REQUIREMENT:
Repeat back every line of the data, exactly.

GIVEN DATA:
---

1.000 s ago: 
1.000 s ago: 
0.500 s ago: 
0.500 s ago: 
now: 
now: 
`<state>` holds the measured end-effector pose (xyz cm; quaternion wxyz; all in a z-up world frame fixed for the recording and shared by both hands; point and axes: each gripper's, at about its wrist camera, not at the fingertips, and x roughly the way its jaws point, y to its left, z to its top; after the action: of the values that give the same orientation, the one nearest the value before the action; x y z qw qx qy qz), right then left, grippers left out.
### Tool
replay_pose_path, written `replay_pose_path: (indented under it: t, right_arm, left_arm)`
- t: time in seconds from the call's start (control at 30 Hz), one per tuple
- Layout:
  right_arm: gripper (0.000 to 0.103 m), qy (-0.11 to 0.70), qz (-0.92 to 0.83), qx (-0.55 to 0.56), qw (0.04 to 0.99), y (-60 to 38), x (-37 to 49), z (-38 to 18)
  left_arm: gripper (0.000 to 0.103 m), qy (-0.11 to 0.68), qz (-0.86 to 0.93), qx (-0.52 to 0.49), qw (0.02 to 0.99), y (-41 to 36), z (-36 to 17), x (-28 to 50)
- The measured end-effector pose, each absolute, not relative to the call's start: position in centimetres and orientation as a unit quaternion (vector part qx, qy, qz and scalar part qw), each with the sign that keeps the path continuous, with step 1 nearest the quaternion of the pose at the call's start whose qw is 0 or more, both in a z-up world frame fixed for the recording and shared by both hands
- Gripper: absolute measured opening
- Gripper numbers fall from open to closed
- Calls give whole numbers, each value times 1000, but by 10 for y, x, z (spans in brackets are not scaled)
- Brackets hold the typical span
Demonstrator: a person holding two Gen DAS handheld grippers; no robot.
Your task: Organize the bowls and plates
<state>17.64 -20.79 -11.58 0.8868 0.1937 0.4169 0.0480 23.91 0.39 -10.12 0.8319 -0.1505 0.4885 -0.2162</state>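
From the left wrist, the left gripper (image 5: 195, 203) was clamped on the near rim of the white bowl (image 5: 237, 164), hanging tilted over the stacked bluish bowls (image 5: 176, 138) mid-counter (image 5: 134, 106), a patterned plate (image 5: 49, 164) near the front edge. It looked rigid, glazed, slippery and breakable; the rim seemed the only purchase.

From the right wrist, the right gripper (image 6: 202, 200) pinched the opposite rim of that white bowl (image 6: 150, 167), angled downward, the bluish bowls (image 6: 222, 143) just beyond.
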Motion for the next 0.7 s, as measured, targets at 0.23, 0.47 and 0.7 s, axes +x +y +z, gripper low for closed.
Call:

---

WRITTEN RESPONSE:
1.000 s ago: 
1.000 s ago: 
0.500 s ago: 
0.500 s ago: 
now: 
now: 
`<state>` holds the measured end-effector pose (xyz cm; quaternion wxyz; all in a z-up world frame fixed for the recording and shared by both hands; point and axes: each gripper's, at about its wrist camera, not at the fingertips, and x roughly the way its jaws point, y to its left, z to its top; after the action: of the values that give the same orientation, the one nearest the value before the action; x y z qw qx qy qz), right then left, grippers left out.
### Tool
replay_pose_path, written `replay_pose_path: (indented under it: t, right_arm, left_arm)`
- t: time in seconds from the call's start (control at 30 Hz), one per tuple
- Layout:
  right_arm: gripper (0.000 to 0.103 m), qy (-0.11 to 0.70), qz (-0.92 to 0.83), qx (-0.55 to 0.56), qw (0.04 to 0.99), y (-60 to 38), x (-37 to 49), z (-38 to 18)
  left_arm: gripper (0.000 to 0.103 m), qy (-0.11 to 0.68), qz (-0.86 to 0.93), qx (-0.52 to 0.49), qw (0.02 to 0.99), y (-41 to 36), z (-36 to 17), x (-28 to 50)
- The measured end-effector pose, each absolute, not relative to the call's start: position in centimetres and orientation as a unit quaternion (vector part qx, qy, qz and scalar part qw), each with the sign that keeps the path continuous, with step 1 nearest the quaternion of the pose at the call's start whose qw is 0 or more, both in a z-up world frame fixed for the recording and shared by both hands
- Gripper: absolute measured opening
- Gripper numbers fall from open to closed
- Calls give whole numbers, each value times 1000, but by 10 for y, x, z (spans in brackets are not scaled)
- Brackets hold the typical span
Demonstrator: a person holding two Gen DAS handheld grippers; no robot.
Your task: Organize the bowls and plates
<state>17.64 -20.79 -11.58 0.8868 0.1937 0.4169 0.0480 23.91 0.39 -10.12 0.8319 -0.1505 0.4885 -0.2162</state>
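From the left wrist, the left gripper (image 5: 195, 203) was clamped on the near rim of the white bowl (image 5: 237, 164), hanging tilted over the stacked bluish bowls (image 5: 176, 138) mid-counter (image 5: 134, 106), a patterned plate (image 5: 49, 164) near the front edge. It looked rigid, glazed, slippery and breakable; the rim seemed the only purchase.

From the right wrist, the right gripper (image 6: 202, 200) pinched the opposite rim of that white bowl (image 6: 150, 167), angled downward, the bluish bowls (image 6: 222, 143) just beyond.
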Motion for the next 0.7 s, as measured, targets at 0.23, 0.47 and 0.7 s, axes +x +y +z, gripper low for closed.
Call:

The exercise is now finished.